Ante todo, debo confesar que me complace mucho el hecho de que otros columnistas se aboquen también a abordar el tan importante tema de la educación en Venezuela. Eso evidencia que, sin distingos de profesiones  de ocupaciones ni de otras contingencias, sienten especial preocupación por la educación venezolana y, además, profundo afecto por el país al cual, desinteresadamente, desean ver crecer y desarrollarse económica social y culturalmente.

Por cuanto el tema resulta verdaderamente inagotable,  y toca a propios y a extraños, vuelvo hoy con el ánimo de apuntar otras consideraciones al respecto. Bien sabemos del esfuerzo que hacen los docentes en su propósito pedagógico de trasmitir a los educandos los  conocimientos  programáticos que, en cumplimiento de sus responsabilidades, aspiran sean fácilmente asimilados por estos. Para lograr éxito en ese loable proceso de enseñanza-aprendizaje se requieren, entre otros importantes factores: tranquilidad emocional, la mejor salud física y mental, alimentación satisfactoria, fácil transporte y, ¿por qué no paz en el hogar? Estas, tan deseadas condiciones, le son requeridas tanto a los docentes como a los alumnos para rendir satisfactoriamente en la común tarea educativa.
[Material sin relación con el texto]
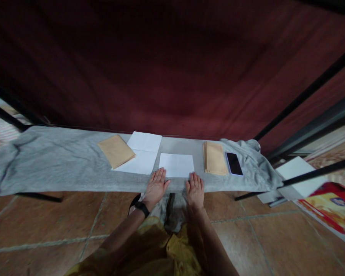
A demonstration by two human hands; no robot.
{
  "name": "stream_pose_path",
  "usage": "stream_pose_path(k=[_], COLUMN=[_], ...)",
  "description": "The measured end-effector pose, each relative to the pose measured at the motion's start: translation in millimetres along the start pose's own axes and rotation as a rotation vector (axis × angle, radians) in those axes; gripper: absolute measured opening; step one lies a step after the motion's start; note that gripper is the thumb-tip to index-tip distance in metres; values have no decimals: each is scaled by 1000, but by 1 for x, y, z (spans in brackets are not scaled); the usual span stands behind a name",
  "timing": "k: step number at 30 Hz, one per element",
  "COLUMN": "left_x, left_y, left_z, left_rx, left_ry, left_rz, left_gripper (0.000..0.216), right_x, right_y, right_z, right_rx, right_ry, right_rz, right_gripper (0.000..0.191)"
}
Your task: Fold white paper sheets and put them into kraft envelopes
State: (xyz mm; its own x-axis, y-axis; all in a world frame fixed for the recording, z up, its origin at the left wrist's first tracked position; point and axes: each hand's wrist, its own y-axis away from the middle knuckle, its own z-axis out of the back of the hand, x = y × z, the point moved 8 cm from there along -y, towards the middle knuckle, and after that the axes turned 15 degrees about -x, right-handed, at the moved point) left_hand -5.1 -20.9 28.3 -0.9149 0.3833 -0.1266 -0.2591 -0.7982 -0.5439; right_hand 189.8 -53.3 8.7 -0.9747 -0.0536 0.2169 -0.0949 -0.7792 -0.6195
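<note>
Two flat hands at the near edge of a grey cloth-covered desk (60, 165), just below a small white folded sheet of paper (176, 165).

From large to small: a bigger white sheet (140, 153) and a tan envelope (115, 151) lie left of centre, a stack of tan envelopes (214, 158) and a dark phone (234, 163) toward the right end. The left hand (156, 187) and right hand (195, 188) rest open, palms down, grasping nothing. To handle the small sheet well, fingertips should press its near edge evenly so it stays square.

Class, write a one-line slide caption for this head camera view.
Left hand and right hand rest flat before a folded white sheet on a grey cloth.
</note>
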Motion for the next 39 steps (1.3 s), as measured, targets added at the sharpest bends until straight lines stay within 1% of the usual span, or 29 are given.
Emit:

Por lo que respecta a los profesionales de la enseñanza, hay otro factor determinante y de mucho peso en cuanto a su estado de ánimo, es la pésima remuneración salarial que reciben, que se traduce en falta de estímulos, en una humillación que los priva mucho, pero mucho, de adecuada alimentación y de la necesaria tranquilidad emocional para  el trabajo. ¿No será una forma del régimen de ir contra la cultura? Y, de que nadie se sienta motivado a estudiar educación.

Sabemos que la vida es un preciado don que hemos recibido sin costo alguno y sin haberla pedido; de nuestra parte está la obligación de saberla vivir,   procurando en lo posible hacer el bien y dejar constructivos mensajes.

Cuando vinimos al mundo no traíamos nada, todo lo encontramos hecho. Entonces, estamos endeudados con  nuestros predecesores, pero como ellos ya no están, la deuda a saldar es con nuestra madre la naturaleza, con el presente y con el futuro. Al respecto, la Madre Teresa de Calcuta nos dejó un elocuente mensaje,  entendido como exigencia: La vida pasa una sola vez. Entonces, nuestra obligación es trabajar, y, ¿qué es el trabajo? Según el Diccionario Católico que trae la Biblia, trabajar es la aplicación de las energías intelectuales y físicas de los seres humanos para aprovechar los recursos de la Naturaleza ya sea en beneficio propio o de los demás, de la sociedad; y, para abundar más: el trabajo como función natural enriquece al hombre tanto en dones materiales como en los espirituales.

Igualmente, la Constitución nacional no se quedó atrás, lo consagró en el artículo 87 al establecer: “Toda persona tiene derecho al trabajo y el deber de trabajar” y, según San Pablo, el trabajo es una virtud. Volviendo a nuestra Constitución, “corresponde al Estado la muy seria responsabilidad de ocuparse prioritariamente de la Educación y de la salud de los venezolanos”. Estos dos elementos –hasta ahora no cumplidos por el actual régimen- son básicos para la eficiente preparación de nuestros líderes que, ojalá en un futuro muy cercano, habrán de tomar las riendas del desarrollo económico, cultural y social de nuestra gran Venezuela.